Bolitho walked past the vibrating tiller bar and saw there were three men clinging to it, a master's mate nearby with his eyes moving from the mainsail's quivering peak to the compass and back again.

"That is why our three cutters must work together." Bolitho saw Young Matthew run to the lee bulwark and lean over it to vomit although his stomach had been emptied long ago. A passing seaman grinned, seized his belt and said, "Watch your step, nipper, it's a long fathom down there!"

Bolitho looked past him but was thinking of Telemachus. "You are all unique, and because of the trust and loyalty shared by your people you are an example to others."
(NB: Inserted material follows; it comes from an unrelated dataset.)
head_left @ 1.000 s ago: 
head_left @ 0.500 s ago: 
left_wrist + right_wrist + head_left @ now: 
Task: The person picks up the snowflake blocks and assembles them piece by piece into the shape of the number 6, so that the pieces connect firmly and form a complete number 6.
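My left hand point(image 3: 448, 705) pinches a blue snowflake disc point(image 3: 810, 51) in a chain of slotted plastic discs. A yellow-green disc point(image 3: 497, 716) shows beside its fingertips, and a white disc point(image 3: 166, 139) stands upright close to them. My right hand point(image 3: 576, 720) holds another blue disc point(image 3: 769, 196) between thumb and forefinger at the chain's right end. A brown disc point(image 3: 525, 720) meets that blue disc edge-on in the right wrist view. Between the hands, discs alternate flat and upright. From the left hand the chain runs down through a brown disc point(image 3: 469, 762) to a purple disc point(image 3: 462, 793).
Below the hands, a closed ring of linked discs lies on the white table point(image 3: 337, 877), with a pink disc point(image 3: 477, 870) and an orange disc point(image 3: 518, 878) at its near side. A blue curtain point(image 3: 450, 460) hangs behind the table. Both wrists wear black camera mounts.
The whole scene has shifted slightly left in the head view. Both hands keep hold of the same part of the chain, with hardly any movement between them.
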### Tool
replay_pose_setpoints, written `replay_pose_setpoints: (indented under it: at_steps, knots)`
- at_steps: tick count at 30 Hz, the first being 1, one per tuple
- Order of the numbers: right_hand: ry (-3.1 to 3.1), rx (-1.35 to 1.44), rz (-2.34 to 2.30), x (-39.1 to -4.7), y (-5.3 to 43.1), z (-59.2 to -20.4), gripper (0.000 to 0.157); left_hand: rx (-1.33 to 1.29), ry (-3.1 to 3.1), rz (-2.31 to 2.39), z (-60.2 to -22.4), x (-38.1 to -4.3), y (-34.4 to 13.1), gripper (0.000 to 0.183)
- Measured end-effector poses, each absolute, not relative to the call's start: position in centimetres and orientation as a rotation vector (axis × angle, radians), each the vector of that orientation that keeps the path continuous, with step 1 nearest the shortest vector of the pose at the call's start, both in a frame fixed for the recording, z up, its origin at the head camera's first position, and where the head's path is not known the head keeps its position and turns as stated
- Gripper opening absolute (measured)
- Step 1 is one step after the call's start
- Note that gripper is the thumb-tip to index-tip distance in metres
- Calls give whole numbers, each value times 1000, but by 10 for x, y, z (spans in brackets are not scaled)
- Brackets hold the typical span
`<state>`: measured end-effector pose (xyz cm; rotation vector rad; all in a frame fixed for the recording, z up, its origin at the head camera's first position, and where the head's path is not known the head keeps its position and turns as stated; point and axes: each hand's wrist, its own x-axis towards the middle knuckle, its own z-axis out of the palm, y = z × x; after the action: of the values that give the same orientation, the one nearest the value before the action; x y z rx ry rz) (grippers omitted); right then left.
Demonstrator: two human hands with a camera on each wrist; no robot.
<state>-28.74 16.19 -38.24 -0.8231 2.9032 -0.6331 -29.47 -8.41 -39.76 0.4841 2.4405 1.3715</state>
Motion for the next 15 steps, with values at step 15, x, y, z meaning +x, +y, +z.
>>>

Queely watched him then said, "You were examining the log, sir?"

"Is that a question?" Bolitho felt the spray soaking into his shirt, but kept his eyes on the far-off ridge of land. "Whenever I have been given the honour of command I have examined the punishment book first. It always gives me a fair idea of my predecessor's behaviour, and that of his company. You should be grateful that your command is free of unrest and its inevitable repression."

Queely nodded uncertainly. "Aye, sir, I suppose so."

Bolitho did not look at him. He knew his comment was not quite what Queely had expected.

Some of the hands working at the halliards were chattering to each other when Queely shouted, "Belay that!" He held up his hand. "Listen, damn you!"

Bolitho clenched his hands together behind his back. Sharp hammer-like explosions. Small artillery, but firing in earnest.

"Where away?"

The master called, "Astern, starboard quarter, sir." The others stared at him but he faced them defiantly. "No doubt in my mind, sir."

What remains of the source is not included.